# Task item
Write out the listing below without alteration, omitting its pictures.

┌─ Data

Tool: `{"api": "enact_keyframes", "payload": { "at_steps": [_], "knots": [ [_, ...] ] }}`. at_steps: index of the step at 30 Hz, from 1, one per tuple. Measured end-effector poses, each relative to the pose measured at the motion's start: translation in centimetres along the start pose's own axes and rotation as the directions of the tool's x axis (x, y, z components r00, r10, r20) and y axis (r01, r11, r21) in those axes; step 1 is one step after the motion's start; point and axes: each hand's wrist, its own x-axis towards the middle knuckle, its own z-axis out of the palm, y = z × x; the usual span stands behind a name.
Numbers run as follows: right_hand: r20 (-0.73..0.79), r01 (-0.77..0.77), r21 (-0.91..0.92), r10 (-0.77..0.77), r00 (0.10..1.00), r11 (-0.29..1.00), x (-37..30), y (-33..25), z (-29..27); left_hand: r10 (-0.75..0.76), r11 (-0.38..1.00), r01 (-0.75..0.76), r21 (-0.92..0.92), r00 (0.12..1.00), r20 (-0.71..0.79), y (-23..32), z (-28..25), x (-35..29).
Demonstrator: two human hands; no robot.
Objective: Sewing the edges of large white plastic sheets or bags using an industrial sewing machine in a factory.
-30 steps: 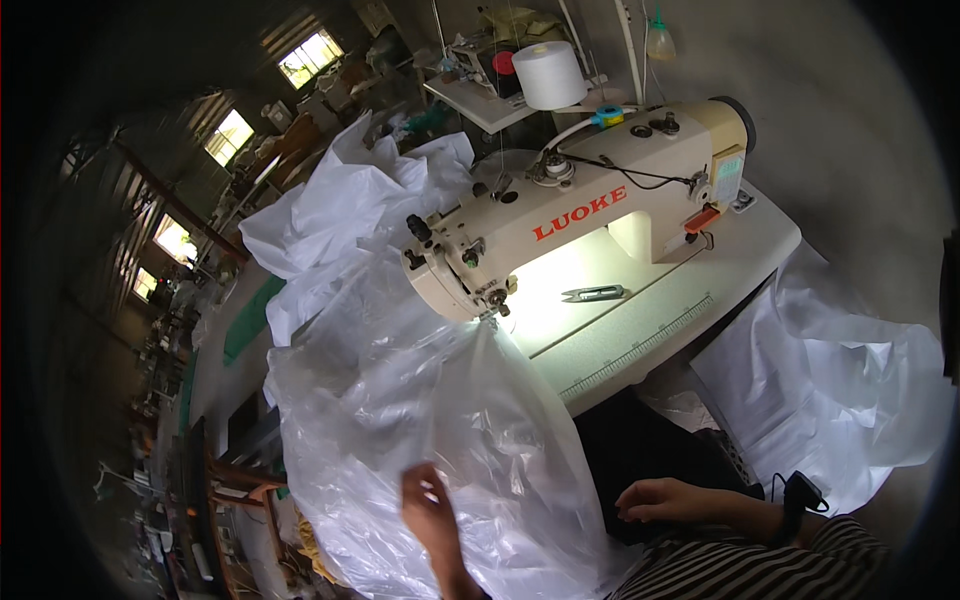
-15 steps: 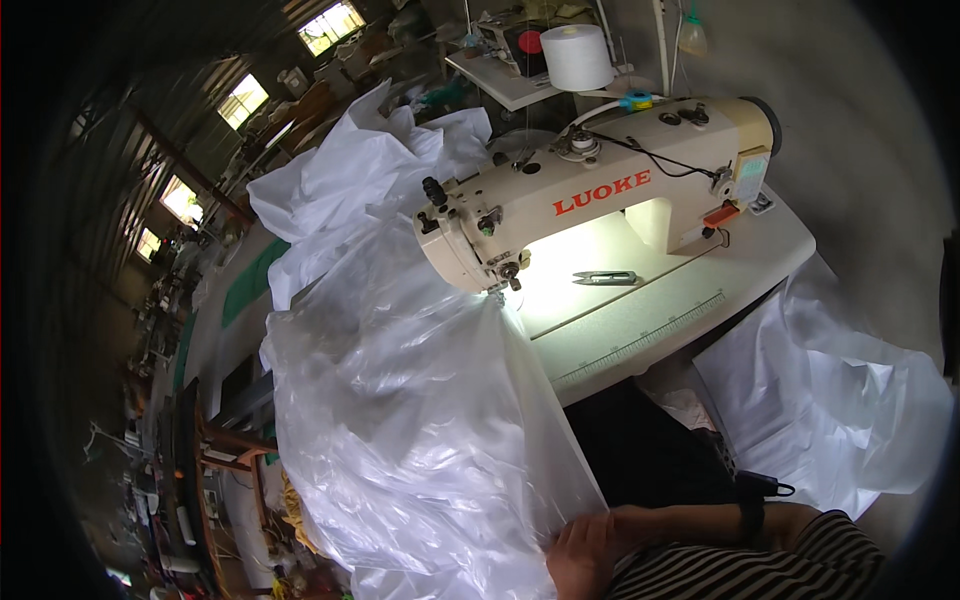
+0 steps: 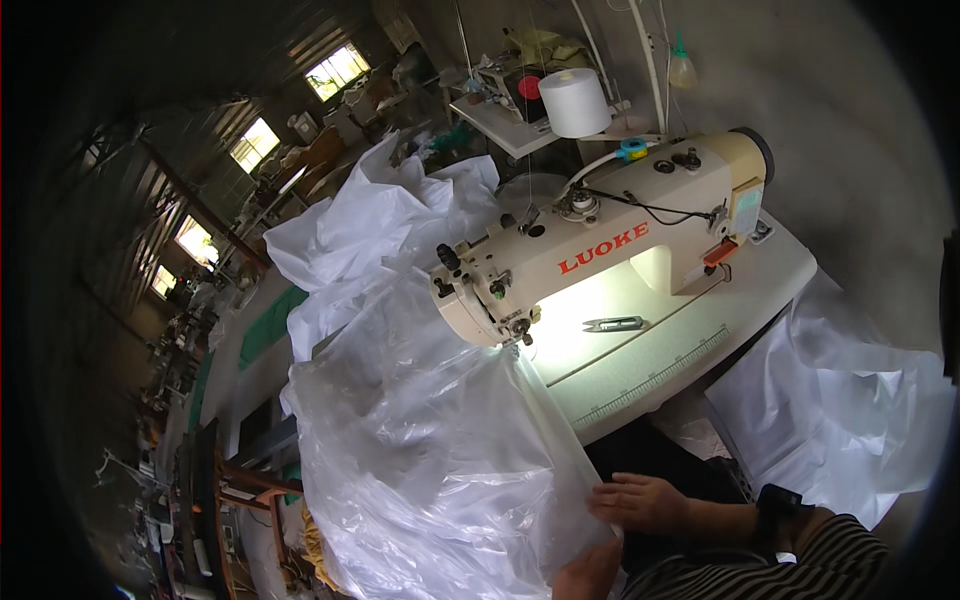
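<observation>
A large sheet of shiny white translucent plastic point(image 3: 430, 440) runs from under the needle area of a sewing machine point(image 3: 620, 235) down toward me. My right hand point(image 3: 640, 503) rests at the sheet's right edge, fingers stretched out and their tips on the plastic. Just below it, near the lower border, my left hand point(image 3: 588, 573) is closed on the same edge; its fingers are partly hidden. A pair of thread snips point(image 3: 614, 325) lies on the lit machine bed, apart from both hands.
More white sheeting point(image 3: 390, 210) is heaped behind the machine head, and another piece point(image 3: 830, 400) hangs at the right of the machine table point(image 3: 650, 385). A white thread cone point(image 3: 575, 103) stands behind the machine. A wooden frame point(image 3: 262, 490) is at the left.
My right hand has come apart from the left and moved up along the sheet's edge, its fingers now extended. The machine and sheet sit lower in view as the head view shifted.
</observation>
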Motion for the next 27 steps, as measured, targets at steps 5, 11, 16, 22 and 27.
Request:
{"api": "enact_keyframes", "payload": {
  "at_steps": [5, 11, 16, 22, 27],
  "knots": [
    [0.127, -0.025, 0.080, 0.015, 0.992, 0.996, -1.6, -1.3, 1.3, 0.032, 0.963, 0.043, 0.265, 0.961, -0.274, -6.9, -5.6, 4.2],
    [0.089, 0.048, 0.019, -0.049, 0.995, 0.999, 0.9, 0.3, 2.2, -0.081, 0.767, 0.291, 0.571, 0.928, -0.364, -19.0, -8.1, 14.3],
    [0.032, 0.041, 0.008, -0.041, 0.999, 0.999, 5.1, 3.5, 2.3, -0.119, 0.775, 0.302, 0.555, 0.933, -0.341, -23.3, -9.5, 19.2],
    [0.042, 0.028, -0.014, -0.028, 0.999, 1.000, 9.6, 7.9, 3.4, -0.128, 0.781, 0.321, 0.537, 0.922, -0.365, -27.3, -10.5, 24.6],
    [0.131, -0.026, -0.118, 0.042, 0.990, 0.993, 13.7, 11.1, 3.8, -0.101, 0.708, 0.367, 0.603, 0.898, -0.428, -31.3, -11.4, 29.0]
  ]
}}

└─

# Solution to the problem
Tool: `{"api": "enact_keyframes", "payload": { "at_steps": [_], "knots": [ [_, ...] ] }}`. at_steps: index of the step at 30 Hz, from 1, one per tuple. Measured end-effector poses, each relative to the pose measured at the motion's start: translation in centimetres along the start pose's own axes and rotation as the directions of the tool's x axis (x, y, z components r00, r10, r20) and y axis (r01, r11, r21) in those axes; step 1 is one step after the motion's start; point and axes: each hand's wrist, its own x-axis towards the middle knuckle, its own z-axis out of the palm, y = z × x; the usual span stands behind a name.
Numbers run as follows: right_hand: r20 (-0.73..0.79), r01 (-0.77..0.77), r21 (-0.91..0.92), r10 (-0.77..0.77), r00 (0.10..1.00), r11 (-0.29..1.00), x (-37..30), y (-33..25), z (-29..27); left_hand: r10 (-0.75..0.76), r11 (-0.38..1.00), r01 (-0.75..0.76), r21 (-0.92..0.92), r00 (0.12..1.00), r20 (-0.71..0.79), y (-23..32), z (-28..25), x (-35..29).
Demonstrator: two human hands; no robot.
Objective: Sewing the edges of large white plastic sheets or bags using an industrial sewing machine in a factory.
-30 steps: 
-15 steps: 
+0 steps: 
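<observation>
A large sheet of shiny white translucent plastic point(image 3: 430, 440) runs from under the needle area of a sewing machine point(image 3: 620, 235) down toward me. My right hand point(image 3: 640, 503) rests at the sheet's right edge, fingers stretched out and their tips on the plastic. Just below it, near the lower border, my left hand point(image 3: 588, 573) is closed on the same edge; its fingers are partly hidden. A pair of thread snips point(image 3: 614, 325) lies on the lit machine bed, apart from both hands.
More white sheeting point(image 3: 390, 210) is heaped behind the machine head, and another piece point(image 3: 830, 400) hangs at the right of the machine table point(image 3: 650, 385). A white thread cone point(image 3: 575, 103) stands behind the machine. A wooden frame point(image 3: 262, 490) is at the left.
My right hand has come apart from the left and moved up along the sheet's edge, its fingers now extended. The machine and sheet sit lower in view as the head view shifted.
</observation>
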Motion for the next 27 steps, as measured, targets at steps 5, 11, 16, 22 and 27.
Request:
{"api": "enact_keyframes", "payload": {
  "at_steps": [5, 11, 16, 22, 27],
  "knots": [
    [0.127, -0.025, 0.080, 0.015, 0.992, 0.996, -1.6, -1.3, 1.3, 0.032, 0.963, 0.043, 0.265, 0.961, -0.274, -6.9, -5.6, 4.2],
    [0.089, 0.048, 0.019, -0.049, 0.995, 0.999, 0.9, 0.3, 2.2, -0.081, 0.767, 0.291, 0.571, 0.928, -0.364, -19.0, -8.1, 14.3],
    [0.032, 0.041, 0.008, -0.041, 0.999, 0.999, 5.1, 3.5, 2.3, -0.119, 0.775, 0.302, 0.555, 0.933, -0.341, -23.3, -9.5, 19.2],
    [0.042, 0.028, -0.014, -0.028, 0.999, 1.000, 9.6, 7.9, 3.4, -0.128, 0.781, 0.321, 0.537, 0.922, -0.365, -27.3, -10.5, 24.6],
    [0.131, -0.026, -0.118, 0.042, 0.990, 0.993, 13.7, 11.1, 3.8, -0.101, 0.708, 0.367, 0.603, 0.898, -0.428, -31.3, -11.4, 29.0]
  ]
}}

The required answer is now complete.